When Rita Templeton — who experienced D-MER to some extent with all of her children — realized this, it was a game-changer. “What helped me most was knowing that it was just a physiological response,” she tells Scary Mommy. “It was my body reacting, not my brain. This was very important because until I understood that it was my body, I thought I was nuts, and it was scary. I was comforted by reminding myself that it was just a bodily response, something that would go away like goose bumps or hiccups.”

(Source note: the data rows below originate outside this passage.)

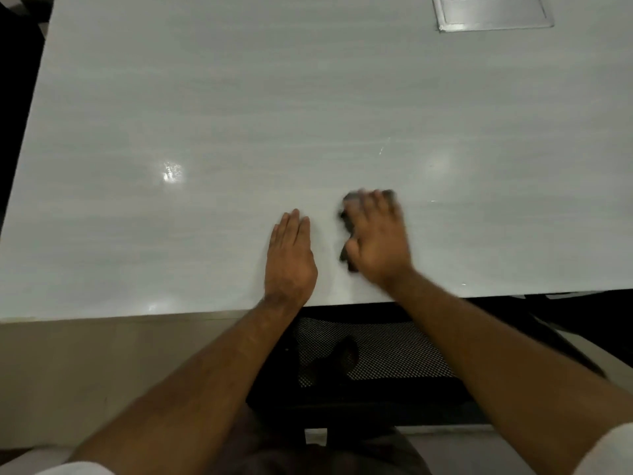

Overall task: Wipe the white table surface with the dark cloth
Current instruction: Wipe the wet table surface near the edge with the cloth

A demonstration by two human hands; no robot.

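Pressing the dark cloth (347, 223) onto the white table (239, 132), right hand (378, 240) spread flat.

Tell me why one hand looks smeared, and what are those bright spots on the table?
Head view: the right hand and dark cloth under it are motion-blurred, while the left hand lying flat is sharp. The bright patches are glare on the glossy white table. The wide lens bows the table edges.
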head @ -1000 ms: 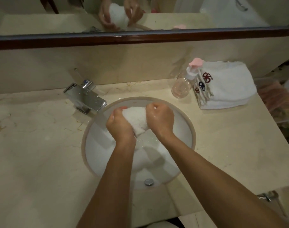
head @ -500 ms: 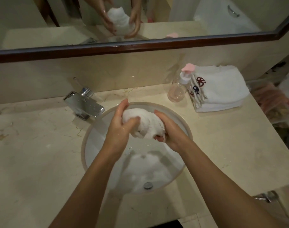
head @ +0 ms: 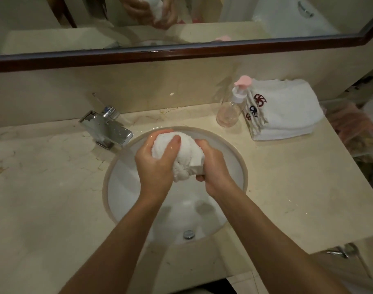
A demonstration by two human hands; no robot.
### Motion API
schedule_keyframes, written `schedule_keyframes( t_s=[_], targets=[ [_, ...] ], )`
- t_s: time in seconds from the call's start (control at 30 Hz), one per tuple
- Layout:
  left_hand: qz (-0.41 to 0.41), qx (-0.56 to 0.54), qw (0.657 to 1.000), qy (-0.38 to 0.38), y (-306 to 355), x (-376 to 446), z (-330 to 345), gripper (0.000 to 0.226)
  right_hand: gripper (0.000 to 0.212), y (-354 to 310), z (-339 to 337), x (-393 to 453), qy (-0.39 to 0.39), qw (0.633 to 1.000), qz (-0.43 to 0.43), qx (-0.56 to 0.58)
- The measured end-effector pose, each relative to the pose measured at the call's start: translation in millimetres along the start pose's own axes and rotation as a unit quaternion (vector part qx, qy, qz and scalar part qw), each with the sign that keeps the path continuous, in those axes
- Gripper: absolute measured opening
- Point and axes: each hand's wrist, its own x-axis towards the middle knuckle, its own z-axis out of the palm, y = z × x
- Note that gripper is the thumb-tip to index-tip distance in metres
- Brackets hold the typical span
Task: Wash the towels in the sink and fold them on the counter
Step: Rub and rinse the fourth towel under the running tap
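A wet white towel (head: pixel 186 153), bunched into a ball, is held above the round white sink (head: pixel 234 158). My left hand (head: pixel 156 164) grips its left side, thumb laid across the top. My right hand (head: pixel 215 168) grips its right side, fingers curled under and around it. Both hands look wet. A stack of folded white towels (head: pixel 287 109) with red and blue emblems lies on the counter (head: pixel 54 198) at the back right.
A chrome faucet (head: pixel 106 129) stands left of the sink. A clear pump bottle (head: pixel 231 109) with a pink top stands between the sink and the folded stack. A mirror (head: pixel 181 24) runs along the wall. The counter's right edge drops off beside the stack.
Both hands have shifted their grip on the balled towel, with my left thumb now over its top and my right hand wrapped lower. The towel stays above the sink.
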Motion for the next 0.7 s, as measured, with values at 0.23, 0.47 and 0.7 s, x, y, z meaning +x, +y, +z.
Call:
schedule_keyframes(
  t_s=[0.23,0.47,0.7],
  targets=[
    [-0.125,-0.069,0.978,0.151,-10,7,32,0.009,0.043,3,15,11,0.167,0.978,-0.124,0.016],
    [-0.205,-0.100,0.943,0.241,-20,6,41,0.010,0.044,5,19,23,0.205,0.953,-0.209,-0.078],
    [-0.221,-0.098,0.946,0.214,-24,2,40,0.018,0.039,7,12,30,0.195,0.954,-0.192,-0.125]
  ],
)
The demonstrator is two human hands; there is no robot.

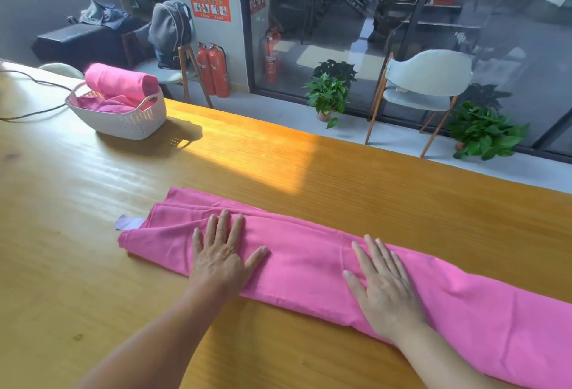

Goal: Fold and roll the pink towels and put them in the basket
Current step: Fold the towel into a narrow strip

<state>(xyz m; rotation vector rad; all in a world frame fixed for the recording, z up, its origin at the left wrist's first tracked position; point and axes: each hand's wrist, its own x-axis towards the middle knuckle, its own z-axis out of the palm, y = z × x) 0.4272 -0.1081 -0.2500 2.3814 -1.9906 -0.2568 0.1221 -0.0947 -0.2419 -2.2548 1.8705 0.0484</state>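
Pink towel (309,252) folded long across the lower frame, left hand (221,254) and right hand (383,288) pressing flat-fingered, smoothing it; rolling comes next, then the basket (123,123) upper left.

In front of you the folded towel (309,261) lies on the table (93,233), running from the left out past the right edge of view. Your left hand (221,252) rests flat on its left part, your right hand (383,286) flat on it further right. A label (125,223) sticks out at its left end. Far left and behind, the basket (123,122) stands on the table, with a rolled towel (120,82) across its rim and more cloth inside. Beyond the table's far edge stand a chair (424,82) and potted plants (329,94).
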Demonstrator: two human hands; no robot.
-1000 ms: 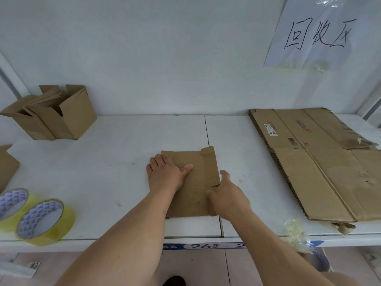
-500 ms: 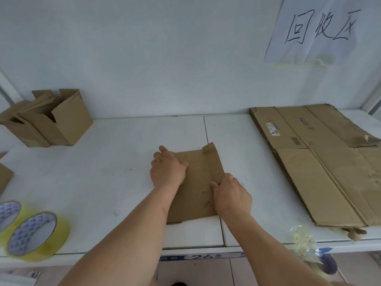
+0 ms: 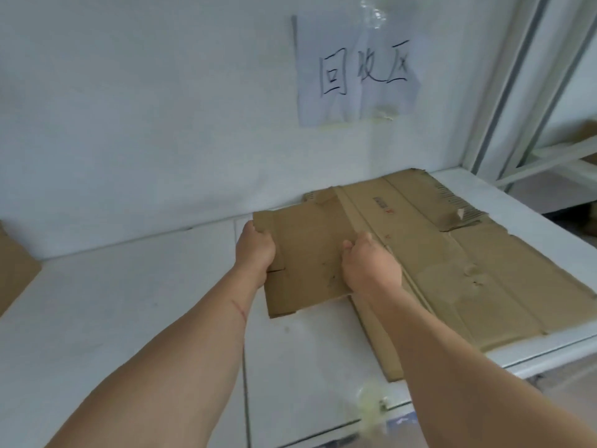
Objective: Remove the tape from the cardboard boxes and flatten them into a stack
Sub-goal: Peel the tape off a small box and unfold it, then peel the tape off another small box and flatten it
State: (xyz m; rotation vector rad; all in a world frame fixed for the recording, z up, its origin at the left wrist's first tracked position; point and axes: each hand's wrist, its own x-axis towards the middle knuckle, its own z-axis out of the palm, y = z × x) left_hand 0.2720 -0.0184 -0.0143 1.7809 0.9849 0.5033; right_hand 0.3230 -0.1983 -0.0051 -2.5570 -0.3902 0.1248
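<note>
A small flattened cardboard box is held above the white table, tilted, its right part over the left edge of the stack of flattened cardboard. My left hand grips its left edge. My right hand grips its right edge, fingers curled over the top. The stack is large, brown and lies flat at the right of the table against the wall.
The white table has a seam down its middle. A wad of yellowish removed tape lies at the front edge. A brown cardboard piece shows at the far left. A paper sign hangs on the wall. Metal shelving stands at right.
Both hands have taken hold of the flattened box, lifted it off the table and carried it right, toward the stack. The view has swung right; the tape rolls and upright boxes are out of frame.
</note>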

4. Rest, stay hydrated, and eat well.
Resting and eating well aren’t exactly things that come easily to new moms, but many moms attest to the fact that when they are tired, depleted, and dehydrated, their symptoms of D-MER are worse. Have a glass of water and a healthy snack with you each time you sit down to nurse. If you haven’t learned how to lie down while breastfeeding, now’s your time to master the skill (here’s a helpful video tutorial on the side-lying position).
5. Reduce caffeine and stress … but eat chocolate!
Again, certainly more research is needed on D-MER, but a study published in the International Breastfeeding Journal found that caffeine and stress exacerbated D-MER symptoms in moms. But chocolate (“a chocolate ice cream binge” specifically!) reduced symptoms. Now that’s my kind of advice. Yum.
6. Talk to your doctor about meds.
Although treatment with medication is usually only reserved for severe cases of D-MER, there have been mothers who’ve been successfully treated with medications that increase their dopamine levels. This would be something to talk to your doctor about, but it’s definitely worth looking into. Remember, too, that most common medications are compatible with breastfeeding.
7. Connect to other D-MER moms.
Knowing you are not alone in this is SO important. Consider joining your local La Leche League group or other breastfeeding support group. If you don’t know any other real-life moms who have D-MER, there is a wonderful Facebook support group run by D-MER.org where D-MER moms offer tips, encouragement, and solidarity.
Maybe the best advice for coping with D-MER is “this too shall pass.” D-MER will most likely will get better in time – most mothers notice improvements in symptoms at about three months postpartum, and many moms find that symptoms improve or go away altogether as nursing progresses.
That said, D-MER is definitely not something you should just have to “grin and bear.” Nursing your sweet baby has the potential to be one of the most lovely and fulfilling experiences you’ll ever have, and you deserve to have all the help, support, and resources out there to make it as comfortable and peaceful as possible.